#### The problem
Print the listing below word for word, but drop any pictures it contains.

#### Data segment
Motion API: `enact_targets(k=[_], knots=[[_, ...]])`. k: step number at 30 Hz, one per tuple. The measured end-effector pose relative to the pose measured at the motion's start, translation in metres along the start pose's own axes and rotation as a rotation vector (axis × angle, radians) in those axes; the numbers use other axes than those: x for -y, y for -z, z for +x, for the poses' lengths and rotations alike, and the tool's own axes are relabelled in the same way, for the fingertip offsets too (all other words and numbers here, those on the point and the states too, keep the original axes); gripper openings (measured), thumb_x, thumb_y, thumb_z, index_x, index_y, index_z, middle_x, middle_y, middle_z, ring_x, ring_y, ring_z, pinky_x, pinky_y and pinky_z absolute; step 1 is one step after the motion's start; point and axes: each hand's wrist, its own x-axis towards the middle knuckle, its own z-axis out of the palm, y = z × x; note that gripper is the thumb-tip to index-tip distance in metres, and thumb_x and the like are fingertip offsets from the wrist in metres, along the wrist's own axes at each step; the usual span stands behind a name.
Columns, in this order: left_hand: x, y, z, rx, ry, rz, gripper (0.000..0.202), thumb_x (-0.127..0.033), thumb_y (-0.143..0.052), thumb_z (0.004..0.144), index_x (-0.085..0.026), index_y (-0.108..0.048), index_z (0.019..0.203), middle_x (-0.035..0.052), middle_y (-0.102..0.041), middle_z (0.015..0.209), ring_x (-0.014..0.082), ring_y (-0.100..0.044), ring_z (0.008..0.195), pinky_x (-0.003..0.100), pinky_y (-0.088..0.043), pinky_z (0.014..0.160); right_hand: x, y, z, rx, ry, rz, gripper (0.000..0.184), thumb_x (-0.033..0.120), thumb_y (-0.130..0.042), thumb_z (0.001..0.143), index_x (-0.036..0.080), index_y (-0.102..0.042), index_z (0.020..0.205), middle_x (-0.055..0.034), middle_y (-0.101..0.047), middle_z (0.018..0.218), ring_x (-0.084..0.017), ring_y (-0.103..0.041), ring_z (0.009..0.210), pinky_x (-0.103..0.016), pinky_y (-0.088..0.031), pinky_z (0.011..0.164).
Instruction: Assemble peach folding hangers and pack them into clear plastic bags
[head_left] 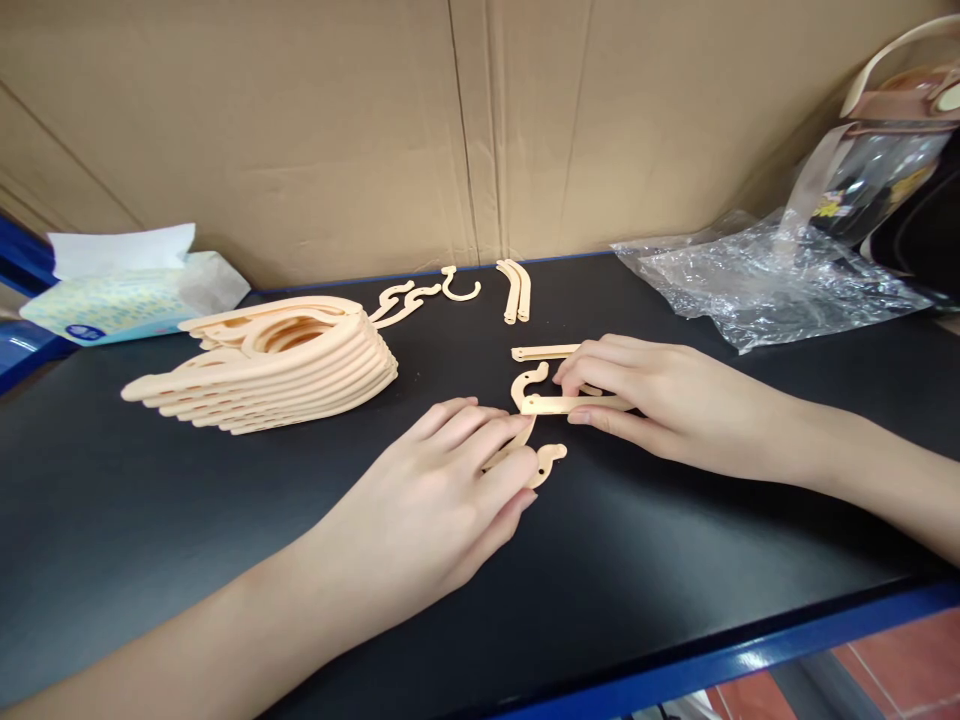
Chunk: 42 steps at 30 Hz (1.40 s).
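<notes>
My left hand (442, 490) rests on the black table (637, 560), its fingers pinched on a peach plastic hook piece (546, 460). My right hand (652, 400) lies just right of it, its fingers closed on a flat peach bar piece (541, 404) that meets a curled hook piece (526, 382). Another straight peach bar (541, 352) lies just behind my right hand. A stack of several peach plastic hangers (285, 370) sits to the left of both hands.
Loose hook pieces (420, 295) and two curved strips (516, 290) lie near the cardboard back wall (450, 130). A tissue pack (127, 285) is at far left. Crumpled clear plastic (765, 275) and a bottle with a strap (885, 160) sit at right. The table's blue front edge (750, 655) runs below.
</notes>
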Motion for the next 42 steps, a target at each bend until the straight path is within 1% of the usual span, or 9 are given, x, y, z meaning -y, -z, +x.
enact_targets(k=[7,11,13,17,25,27,32,37,42], knots=[[0.0031,-0.0027,0.0003,-0.035,0.017,0.082,0.013,-0.015,-0.049,0.097,-0.017,-0.062,0.098,0.0063,-0.069,0.108,0.0232,-0.064,0.1,0.044,-0.047,0.095,0.0027,0.0011,-0.0003,-0.013,-0.038,0.06,0.02,0.033,-0.041,0.101,0.02,-0.056,0.098,-0.0043,-0.063,0.097,-0.019,-0.059,0.089,-0.032,-0.045,0.078],[0.0035,-0.0019,-0.0001,-0.029,0.036,0.096,0.014,-0.018,-0.05,0.096,-0.015,-0.063,0.097,0.0093,-0.069,0.111,0.0249,-0.064,0.104,0.045,-0.048,0.095,0.0013,0.0006,-0.0012,0.012,-0.02,0.079,0.02,0.033,-0.04,0.101,0.021,-0.054,0.094,-0.0071,-0.064,0.107,-0.022,-0.059,0.107,-0.035,-0.046,0.087],[0.0034,-0.0014,-0.0001,-0.023,0.043,0.092,0.014,-0.018,-0.05,0.096,-0.015,-0.063,0.098,0.0094,-0.069,0.111,0.0249,-0.064,0.104,0.045,-0.048,0.094,-0.0001,-0.0001,-0.0019,0.039,-0.012,0.08,0.02,0.034,-0.04,0.101,0.021,-0.055,0.096,-0.0085,-0.063,0.115,-0.024,-0.055,0.12,-0.037,-0.046,0.093],[0.0031,-0.0018,0.0002,-0.026,0.045,0.088,0.015,-0.018,-0.049,0.097,-0.015,-0.063,0.098,0.0089,-0.069,0.111,0.024,-0.064,0.104,0.044,-0.048,0.095,-0.0011,-0.0002,-0.0026,0.079,-0.003,0.083,0.021,0.035,-0.04,0.101,0.022,-0.057,0.1,-0.0096,-0.058,0.13,-0.024,-0.036,0.142,-0.041,-0.042,0.105],[0.0024,-0.002,0.0002,-0.016,0.046,0.096,0.015,-0.019,-0.049,0.097,-0.015,-0.064,0.097,0.0098,-0.068,0.113,0.025,-0.064,0.104,0.045,-0.048,0.095,0.0022,0.0029,-0.0015,0.096,0.041,0.101,0.017,0.028,-0.04,0.101,0.021,-0.054,0.094,-0.0107,-0.062,0.12,-0.019,-0.025,0.147,-0.039,-0.031,0.116],[0.0026,-0.0022,0.0,-0.016,0.046,0.096,0.015,-0.019,-0.049,0.097,-0.015,-0.064,0.096,0.01,-0.068,0.113,0.025,-0.064,0.104,0.045,-0.048,0.095,0.0022,0.003,-0.0015,0.093,0.037,0.103,0.017,0.029,-0.041,0.101,0.021,-0.054,0.095,-0.0114,-0.061,0.121,-0.02,-0.028,0.146,-0.04,-0.033,0.114],[0.0032,-0.0032,0.0001,-0.008,0.058,0.08,0.017,-0.019,-0.048,0.097,-0.015,-0.064,0.1,0.009,-0.069,0.112,0.0239,-0.065,0.103,0.045,-0.046,0.097,0.0006,0.0017,-0.0016,0.101,0.001,0.099,0.023,0.035,-0.039,0.101,0.02,-0.056,0.099,-0.0129,-0.057,0.13,-0.027,-0.047,0.131,-0.044,-0.044,0.1],[0.003,-0.0023,-0.0003,0.0,0.061,0.066,0.018,-0.018,-0.047,0.097,-0.015,-0.064,0.104,0.0091,-0.068,0.114,0.0238,-0.064,0.104,0.044,-0.047,0.095,-0.0002,0.0016,-0.0013,0.063,-0.004,0.077,0.021,0.034,-0.042,0.1,0.022,-0.058,0.101,-0.0089,-0.066,0.11,-0.025,-0.062,0.104,-0.037,-0.049,0.082],[0.0028,-0.0018,-0.0004,0.007,0.066,0.065,0.019,-0.018,-0.047,0.097,-0.014,-0.064,0.104,0.0099,-0.067,0.113,0.0251,-0.064,0.101,0.044,-0.049,0.091,0.0013,0.0039,-0.0004,0.049,0.004,0.037,0.025,0.035,-0.037,0.102,0.019,-0.057,0.101,-0.006,-0.065,0.098,-0.019,-0.062,0.085,-0.032,-0.045,0.072]])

#### Output below
Motion API: `enact_targets(k=[_], knots=[[_, ...]])`. k: step number at 30 Hz, one per tuple. The measured end-effector pose relative to the pose measured at the motion's start, translation in metres along the start pose's own axes and rotation as a rotation vector (axis × angle, radians) in those axes; the numbers use other axes than those: x for -y, y for -z, z for +x, for the poses' lengths and rotations alike, and the tool's own axes are relabelled in the same way, for the fingertip offsets too (all other words and numbers here, those on the point and the states too, keep the original axes); gripper openings (measured), thumb_x, thumb_y, thumb_z, index_x, index_y, index_z, middle_x, middle_y, middle_z, ring_x, ring_y, ring_z, pinky_x, pinky_y and pinky_z absolute; step 1 is one step after the motion's start; point and axes: each hand's wrist, its own x-axis towards the middle knuckle, its own z-axis out of the palm, y = z × x; note that gripper is the thumb-tip to index-tip distance in metres, and thumb_x and the like are fingertip offsets from the wrist in metres, along the wrist's own axes at each step; the usual span stands behind a name.
Columns, in this order: left_hand: x, y, z, rx, ry, rz, gripper (0.000..0.202), thumb_x (-0.127..0.033), thumb_y (-0.143..0.052), thumb_z (0.004..0.144), index_x (-0.085..0.026), index_y (-0.108..0.048), index_z (0.019..0.203), middle_x (-0.035..0.052), middle_y (-0.102..0.041), middle_z (0.015..0.209), ring_x (-0.014..0.082), ring_y (-0.100..0.044), ring_z (0.008..0.195), pinky_x (-0.003..0.100), pinky_y (-0.088..0.043), pinky_z (0.014..0.160); right_hand: x, y, z, rx, ry, rz, gripper (0.000..0.184), thumb_x (-0.033..0.120), thumb_y (-0.130..0.042), thumb_z (0.001..0.143), index_x (-0.036..0.080), index_y (-0.102..0.042), index_z (0.020..0.205), middle_x (-0.055..0.034), middle_y (-0.101..0.047), middle_z (0.018..0.218), ring_x (-0.084..0.017), ring_y (-0.103..0.041), ring_z (0.009..0.210), pinky_x (-0.103..0.016), pinky_y (-0.088..0.031), pinky_z (0.011..0.164).
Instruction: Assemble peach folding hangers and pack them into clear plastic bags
[head_left] 
Chunk: 42 steps at 30 Hz (1.40 s).
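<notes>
My left hand (442, 490) rests on the black table (637, 560), its fingers pinched on a peach plastic hook piece (546, 460). My right hand (652, 400) lies just right of it, its fingers closed on a flat peach bar piece (541, 404) that meets a curled hook piece (526, 382). Another straight peach bar (541, 352) lies just behind my right hand. A stack of several peach plastic hangers (285, 370) sits to the left of both hands.
Loose hook pieces (420, 295) and two curved strips (516, 290) lie near the cardboard back wall (450, 130). A tissue pack (127, 285) is at far left. Crumpled clear plastic (765, 275) and a bottle with a strap (885, 160) sit at right. The table's blue front edge (750, 655) runs below.
</notes>
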Motion for the next 42 steps, a target at each bend until the straight path is within 1% of the usual span, or 9 are given, x, y, z meaning -y, -z, +x.
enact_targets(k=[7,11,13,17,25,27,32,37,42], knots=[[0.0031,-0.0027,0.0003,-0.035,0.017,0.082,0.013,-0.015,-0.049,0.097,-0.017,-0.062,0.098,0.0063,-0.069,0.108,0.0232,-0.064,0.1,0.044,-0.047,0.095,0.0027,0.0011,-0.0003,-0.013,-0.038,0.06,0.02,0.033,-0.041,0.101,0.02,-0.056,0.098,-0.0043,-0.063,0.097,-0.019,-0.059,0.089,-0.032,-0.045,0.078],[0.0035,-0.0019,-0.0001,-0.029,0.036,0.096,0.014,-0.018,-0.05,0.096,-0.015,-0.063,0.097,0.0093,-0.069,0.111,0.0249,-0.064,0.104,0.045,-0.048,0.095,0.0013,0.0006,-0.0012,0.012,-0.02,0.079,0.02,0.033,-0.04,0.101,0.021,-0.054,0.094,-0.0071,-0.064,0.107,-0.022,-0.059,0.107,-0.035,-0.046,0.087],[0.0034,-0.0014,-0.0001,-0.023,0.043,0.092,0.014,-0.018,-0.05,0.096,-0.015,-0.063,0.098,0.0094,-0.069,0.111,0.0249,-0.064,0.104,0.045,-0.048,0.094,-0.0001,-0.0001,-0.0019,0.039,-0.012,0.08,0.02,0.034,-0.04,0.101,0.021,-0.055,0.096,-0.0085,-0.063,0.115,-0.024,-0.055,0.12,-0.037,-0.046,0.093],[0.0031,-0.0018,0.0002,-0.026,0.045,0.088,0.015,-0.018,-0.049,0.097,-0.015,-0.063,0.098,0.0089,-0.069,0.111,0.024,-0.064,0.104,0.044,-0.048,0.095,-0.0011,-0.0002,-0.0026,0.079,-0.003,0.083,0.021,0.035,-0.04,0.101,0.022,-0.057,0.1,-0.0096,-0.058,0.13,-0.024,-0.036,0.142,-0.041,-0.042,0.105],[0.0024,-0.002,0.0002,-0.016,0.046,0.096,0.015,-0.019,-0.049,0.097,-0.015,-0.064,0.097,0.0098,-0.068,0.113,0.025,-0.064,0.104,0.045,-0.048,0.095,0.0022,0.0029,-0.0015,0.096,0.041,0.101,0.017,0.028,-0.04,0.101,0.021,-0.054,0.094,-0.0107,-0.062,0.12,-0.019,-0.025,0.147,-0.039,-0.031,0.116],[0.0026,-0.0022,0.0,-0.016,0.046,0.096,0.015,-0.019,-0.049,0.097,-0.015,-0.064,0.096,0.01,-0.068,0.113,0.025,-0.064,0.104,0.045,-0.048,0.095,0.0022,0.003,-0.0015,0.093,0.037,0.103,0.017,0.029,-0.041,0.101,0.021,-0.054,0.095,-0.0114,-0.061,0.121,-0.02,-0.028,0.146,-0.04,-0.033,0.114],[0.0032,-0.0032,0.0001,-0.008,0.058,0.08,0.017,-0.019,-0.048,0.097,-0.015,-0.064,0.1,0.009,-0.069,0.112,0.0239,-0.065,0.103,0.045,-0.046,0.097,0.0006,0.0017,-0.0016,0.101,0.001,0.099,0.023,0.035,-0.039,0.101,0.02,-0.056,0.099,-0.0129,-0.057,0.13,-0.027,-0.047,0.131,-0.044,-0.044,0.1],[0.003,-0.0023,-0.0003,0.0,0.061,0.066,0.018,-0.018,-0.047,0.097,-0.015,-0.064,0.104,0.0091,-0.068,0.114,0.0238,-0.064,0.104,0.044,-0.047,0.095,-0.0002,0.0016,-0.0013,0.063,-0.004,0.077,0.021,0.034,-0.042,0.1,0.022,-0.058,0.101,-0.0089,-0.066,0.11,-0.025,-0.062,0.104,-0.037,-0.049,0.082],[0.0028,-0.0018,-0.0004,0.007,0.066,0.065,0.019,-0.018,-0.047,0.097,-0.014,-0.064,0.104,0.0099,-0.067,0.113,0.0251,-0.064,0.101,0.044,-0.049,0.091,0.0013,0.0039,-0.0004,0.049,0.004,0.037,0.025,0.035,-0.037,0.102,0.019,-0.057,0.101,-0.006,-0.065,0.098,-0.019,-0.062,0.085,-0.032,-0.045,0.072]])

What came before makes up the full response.